OKLAHOMA CITY — Spurred in part by the COVID-19 pandemic, battles over access to books have increased across Oklahoma as a debate rages over which books are appropriate in school libraries and classrooms.
Supporters of efforts to remove books say they are making sure there is “age-appropriate material” available to children. They say parents who are more involved in their children’s learning have “sounded the alarm” about questionable materials that students have likely had access to for years.
But critics say the movement appears to be a “backlash” against traditionally marginalized communities like LGBTQ+, Black, Hispanic and Native American at a time of social upheaval and rising social anxiety. They said it has also resulted in teachers and librarians being forced to censor access to books.
Norman’s Heather Hall, who owns Green Feather Book Co., the city’s only independent bookstore, said the controversy is being fueled by “political rhetoric” and a response “based simply on fear.”
“People are very vulnerable to this right now, partly probably because of the way the economy is going and partly because of the advancements and freedoms for people who are LGBTQ+,” Hall said. “That was a massive portion, I think.
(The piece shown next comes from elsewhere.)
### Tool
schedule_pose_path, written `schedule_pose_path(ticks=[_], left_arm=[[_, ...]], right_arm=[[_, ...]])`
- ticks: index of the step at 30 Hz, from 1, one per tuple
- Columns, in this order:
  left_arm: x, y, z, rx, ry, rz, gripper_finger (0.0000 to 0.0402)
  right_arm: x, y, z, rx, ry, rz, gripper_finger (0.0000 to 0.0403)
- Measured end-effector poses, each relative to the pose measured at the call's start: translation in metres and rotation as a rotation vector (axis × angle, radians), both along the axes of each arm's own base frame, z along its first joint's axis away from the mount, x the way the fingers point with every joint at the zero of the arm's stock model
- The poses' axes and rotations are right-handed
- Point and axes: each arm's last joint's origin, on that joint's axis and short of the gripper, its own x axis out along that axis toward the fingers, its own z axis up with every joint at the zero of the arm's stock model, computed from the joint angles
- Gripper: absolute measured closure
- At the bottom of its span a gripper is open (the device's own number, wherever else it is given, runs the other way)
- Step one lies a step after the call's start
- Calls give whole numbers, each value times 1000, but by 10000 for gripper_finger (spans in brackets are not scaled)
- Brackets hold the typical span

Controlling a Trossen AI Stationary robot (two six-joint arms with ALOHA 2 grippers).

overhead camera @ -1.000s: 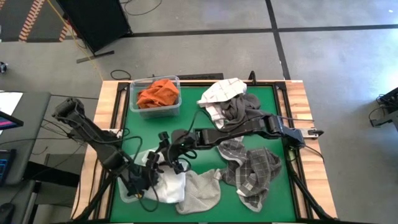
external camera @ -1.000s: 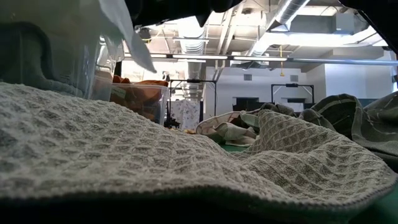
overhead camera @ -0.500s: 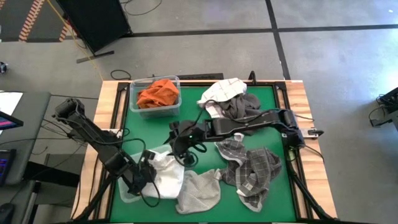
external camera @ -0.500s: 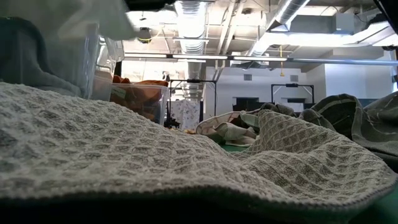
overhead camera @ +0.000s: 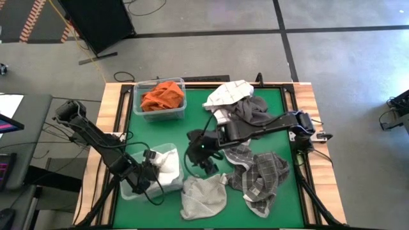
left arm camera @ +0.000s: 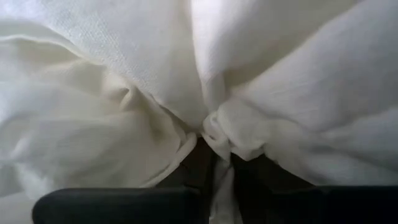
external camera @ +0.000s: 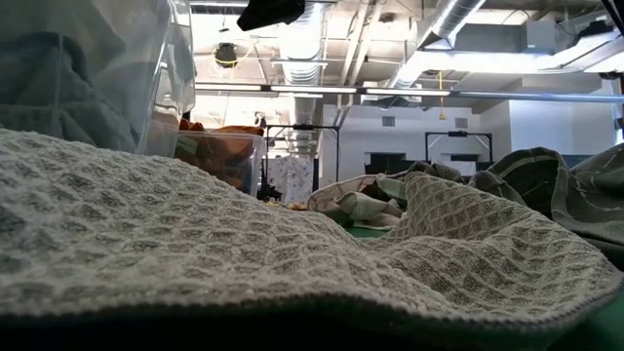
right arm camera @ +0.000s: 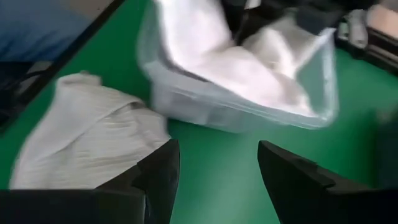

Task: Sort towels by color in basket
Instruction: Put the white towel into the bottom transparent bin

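Jaws buried in white towel (left arm camera: 124, 93).

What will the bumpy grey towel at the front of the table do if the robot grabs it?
The bumpy grey towel lies crumpled in soft folds, so it would probably flop and dangle. Its waffle weave looks grippy, so it likely won't slip. It seems light, like cloth.

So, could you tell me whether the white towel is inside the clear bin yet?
Yes, it is in: the white towel lies bunched inside the clear bin, pinched by the left gripper.
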Motion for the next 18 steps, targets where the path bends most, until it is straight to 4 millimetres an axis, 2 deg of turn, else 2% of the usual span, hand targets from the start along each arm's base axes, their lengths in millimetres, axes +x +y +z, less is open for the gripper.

And the ongoing conversations around race in this country. I think all of these things kind of come together and kind of create a perfect storm to crush ideas.”
According to Hall, world leaders have circumvented the creation of traditional “banned book lists” by instead creating “guidelines” that have led to the unofficial banning of certain books.
“We’re no longer open and having a list, we’re hiding it,” Hall said. “It’s a very, very, very fine line between an actual ban and being unavailable.”
Hall said counties are now asking teachers to remove certain books from their shelves that may now be deemed controversial by students or parents.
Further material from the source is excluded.